▸ Problem statement
The response must contain every line from the records below that has "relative".

§

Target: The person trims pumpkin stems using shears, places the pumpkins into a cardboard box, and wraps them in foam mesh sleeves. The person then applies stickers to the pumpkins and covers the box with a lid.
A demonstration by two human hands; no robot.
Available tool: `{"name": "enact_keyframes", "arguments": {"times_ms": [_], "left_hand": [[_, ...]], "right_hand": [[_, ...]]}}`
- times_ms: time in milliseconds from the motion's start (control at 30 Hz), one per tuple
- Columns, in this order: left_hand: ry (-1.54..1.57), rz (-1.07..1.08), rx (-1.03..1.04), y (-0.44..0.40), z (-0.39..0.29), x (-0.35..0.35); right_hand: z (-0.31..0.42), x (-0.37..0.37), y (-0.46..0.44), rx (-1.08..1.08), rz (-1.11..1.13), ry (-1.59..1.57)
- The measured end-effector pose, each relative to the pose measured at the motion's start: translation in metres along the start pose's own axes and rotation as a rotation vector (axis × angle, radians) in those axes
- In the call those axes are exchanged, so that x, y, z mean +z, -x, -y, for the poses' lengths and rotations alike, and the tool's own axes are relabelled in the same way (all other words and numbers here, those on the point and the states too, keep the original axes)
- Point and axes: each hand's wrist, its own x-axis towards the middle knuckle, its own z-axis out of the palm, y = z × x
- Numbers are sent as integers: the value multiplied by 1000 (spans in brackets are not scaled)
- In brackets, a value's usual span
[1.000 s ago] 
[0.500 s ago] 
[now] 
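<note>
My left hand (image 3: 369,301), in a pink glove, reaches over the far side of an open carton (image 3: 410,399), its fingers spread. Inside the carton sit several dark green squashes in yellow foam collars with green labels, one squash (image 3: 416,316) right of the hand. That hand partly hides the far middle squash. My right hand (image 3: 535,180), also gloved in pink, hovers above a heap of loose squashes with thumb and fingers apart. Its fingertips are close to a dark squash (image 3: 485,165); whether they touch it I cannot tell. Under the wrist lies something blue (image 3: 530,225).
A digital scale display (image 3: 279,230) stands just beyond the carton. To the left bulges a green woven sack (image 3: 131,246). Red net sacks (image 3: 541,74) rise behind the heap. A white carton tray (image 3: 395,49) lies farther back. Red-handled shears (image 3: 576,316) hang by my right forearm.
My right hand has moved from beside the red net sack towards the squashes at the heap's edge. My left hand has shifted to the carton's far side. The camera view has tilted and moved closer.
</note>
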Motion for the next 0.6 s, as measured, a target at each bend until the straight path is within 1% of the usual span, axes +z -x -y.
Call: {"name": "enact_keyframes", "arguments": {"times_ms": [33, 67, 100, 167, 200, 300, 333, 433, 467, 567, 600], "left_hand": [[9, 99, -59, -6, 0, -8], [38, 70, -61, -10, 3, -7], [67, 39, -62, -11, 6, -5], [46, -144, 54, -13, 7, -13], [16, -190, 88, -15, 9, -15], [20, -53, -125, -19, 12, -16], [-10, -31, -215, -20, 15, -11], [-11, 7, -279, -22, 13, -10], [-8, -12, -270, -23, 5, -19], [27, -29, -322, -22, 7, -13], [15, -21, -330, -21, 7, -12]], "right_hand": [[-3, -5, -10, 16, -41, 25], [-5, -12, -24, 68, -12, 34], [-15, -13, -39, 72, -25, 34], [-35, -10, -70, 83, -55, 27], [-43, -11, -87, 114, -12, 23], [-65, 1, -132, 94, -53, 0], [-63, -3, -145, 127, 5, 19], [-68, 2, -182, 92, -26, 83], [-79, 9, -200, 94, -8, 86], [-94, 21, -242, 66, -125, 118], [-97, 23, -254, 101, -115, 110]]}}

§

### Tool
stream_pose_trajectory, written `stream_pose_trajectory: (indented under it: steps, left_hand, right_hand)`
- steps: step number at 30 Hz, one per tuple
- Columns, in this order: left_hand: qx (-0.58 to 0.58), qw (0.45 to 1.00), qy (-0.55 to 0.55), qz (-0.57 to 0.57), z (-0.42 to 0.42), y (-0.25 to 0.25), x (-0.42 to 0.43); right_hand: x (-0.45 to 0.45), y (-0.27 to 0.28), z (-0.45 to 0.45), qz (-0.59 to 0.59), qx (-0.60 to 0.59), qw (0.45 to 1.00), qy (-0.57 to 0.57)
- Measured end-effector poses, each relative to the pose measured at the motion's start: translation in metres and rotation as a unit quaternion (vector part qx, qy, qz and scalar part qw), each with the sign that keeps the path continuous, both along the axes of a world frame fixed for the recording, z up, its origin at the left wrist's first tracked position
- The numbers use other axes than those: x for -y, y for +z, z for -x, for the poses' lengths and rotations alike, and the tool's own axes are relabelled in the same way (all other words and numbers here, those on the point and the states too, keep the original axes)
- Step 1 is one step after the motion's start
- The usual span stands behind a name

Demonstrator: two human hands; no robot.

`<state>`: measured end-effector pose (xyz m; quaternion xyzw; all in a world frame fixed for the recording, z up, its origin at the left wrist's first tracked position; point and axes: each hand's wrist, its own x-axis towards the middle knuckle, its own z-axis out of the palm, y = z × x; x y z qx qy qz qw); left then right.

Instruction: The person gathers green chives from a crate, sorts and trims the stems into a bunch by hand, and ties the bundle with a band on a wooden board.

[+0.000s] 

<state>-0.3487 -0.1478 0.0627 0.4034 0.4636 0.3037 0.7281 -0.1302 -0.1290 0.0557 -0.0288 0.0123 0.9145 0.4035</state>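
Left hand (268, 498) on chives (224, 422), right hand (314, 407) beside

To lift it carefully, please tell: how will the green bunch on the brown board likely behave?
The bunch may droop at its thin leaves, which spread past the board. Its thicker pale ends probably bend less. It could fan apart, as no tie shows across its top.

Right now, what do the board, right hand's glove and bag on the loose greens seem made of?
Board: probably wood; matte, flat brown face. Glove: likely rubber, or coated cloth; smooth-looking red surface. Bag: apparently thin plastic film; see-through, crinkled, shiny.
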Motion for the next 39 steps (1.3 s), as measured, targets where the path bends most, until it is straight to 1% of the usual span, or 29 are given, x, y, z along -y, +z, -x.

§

▸ Completed exercise
- The measured end-effector pose, each relative to the pose measured at the motion's start: translation in metres along the start pose's own axes and rotation as a rotation vector (axis × angle, radians) in those axes
- Measured end-effector poses, each relative to the pose measured at the motion's start: translation in metres and rotation as a unit quaternion (vector part qx, qy, qz and scalar part qw), each with the sign that keeps the path continuous, both along the axes of a world frame fixed for the recording, z up, its origin at the left wrist's first tracked position

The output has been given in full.